▶ Your instructions: Quote exactly, and only, the lines of the material below from the line with "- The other" through the line with "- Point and".

▶ Provided data:
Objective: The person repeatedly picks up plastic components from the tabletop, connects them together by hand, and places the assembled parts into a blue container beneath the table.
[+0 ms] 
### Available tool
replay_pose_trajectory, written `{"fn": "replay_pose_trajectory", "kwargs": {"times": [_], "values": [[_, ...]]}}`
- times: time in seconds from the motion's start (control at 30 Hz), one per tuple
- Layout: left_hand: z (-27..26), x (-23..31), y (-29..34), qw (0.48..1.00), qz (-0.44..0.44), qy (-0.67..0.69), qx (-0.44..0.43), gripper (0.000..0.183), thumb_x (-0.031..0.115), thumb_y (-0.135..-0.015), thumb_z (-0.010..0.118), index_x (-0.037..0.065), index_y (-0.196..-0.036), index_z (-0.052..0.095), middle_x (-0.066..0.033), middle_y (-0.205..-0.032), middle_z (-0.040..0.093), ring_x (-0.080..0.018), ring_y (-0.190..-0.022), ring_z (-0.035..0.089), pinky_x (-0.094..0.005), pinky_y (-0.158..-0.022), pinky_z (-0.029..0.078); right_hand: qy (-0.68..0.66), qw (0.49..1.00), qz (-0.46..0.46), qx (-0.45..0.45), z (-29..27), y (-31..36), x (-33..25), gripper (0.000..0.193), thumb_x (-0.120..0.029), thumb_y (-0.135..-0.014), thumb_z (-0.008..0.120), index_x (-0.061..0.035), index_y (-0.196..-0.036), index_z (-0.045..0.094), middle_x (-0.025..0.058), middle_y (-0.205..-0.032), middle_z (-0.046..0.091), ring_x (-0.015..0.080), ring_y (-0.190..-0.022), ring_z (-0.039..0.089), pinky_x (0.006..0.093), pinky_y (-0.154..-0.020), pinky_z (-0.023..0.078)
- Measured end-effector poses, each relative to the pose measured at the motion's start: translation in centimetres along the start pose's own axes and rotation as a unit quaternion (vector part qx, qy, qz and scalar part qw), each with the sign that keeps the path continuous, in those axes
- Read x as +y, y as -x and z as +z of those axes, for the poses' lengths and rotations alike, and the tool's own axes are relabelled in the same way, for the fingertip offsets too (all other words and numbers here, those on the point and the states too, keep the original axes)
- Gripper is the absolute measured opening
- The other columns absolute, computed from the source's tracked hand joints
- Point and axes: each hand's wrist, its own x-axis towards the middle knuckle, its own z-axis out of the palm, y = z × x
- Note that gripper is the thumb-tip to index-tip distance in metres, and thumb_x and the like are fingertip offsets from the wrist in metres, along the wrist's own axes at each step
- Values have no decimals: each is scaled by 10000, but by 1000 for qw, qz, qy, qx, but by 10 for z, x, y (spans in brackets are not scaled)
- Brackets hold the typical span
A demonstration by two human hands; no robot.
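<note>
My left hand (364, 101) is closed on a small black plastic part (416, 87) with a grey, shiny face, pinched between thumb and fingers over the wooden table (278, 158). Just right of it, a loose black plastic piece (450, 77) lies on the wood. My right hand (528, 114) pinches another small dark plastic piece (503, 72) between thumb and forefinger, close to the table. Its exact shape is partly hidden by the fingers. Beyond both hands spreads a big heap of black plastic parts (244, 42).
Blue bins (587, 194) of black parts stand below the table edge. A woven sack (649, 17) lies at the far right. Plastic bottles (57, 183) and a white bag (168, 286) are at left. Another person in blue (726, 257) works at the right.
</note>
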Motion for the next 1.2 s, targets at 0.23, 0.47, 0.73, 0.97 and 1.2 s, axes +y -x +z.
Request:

▶ Solution:
- The other columns absolute, computed from the source's tracked hand joints
- Point and axes: each hand's wrist, its own x-axis towards the middle knuckle, its own z-axis out of the palm, y = z × x

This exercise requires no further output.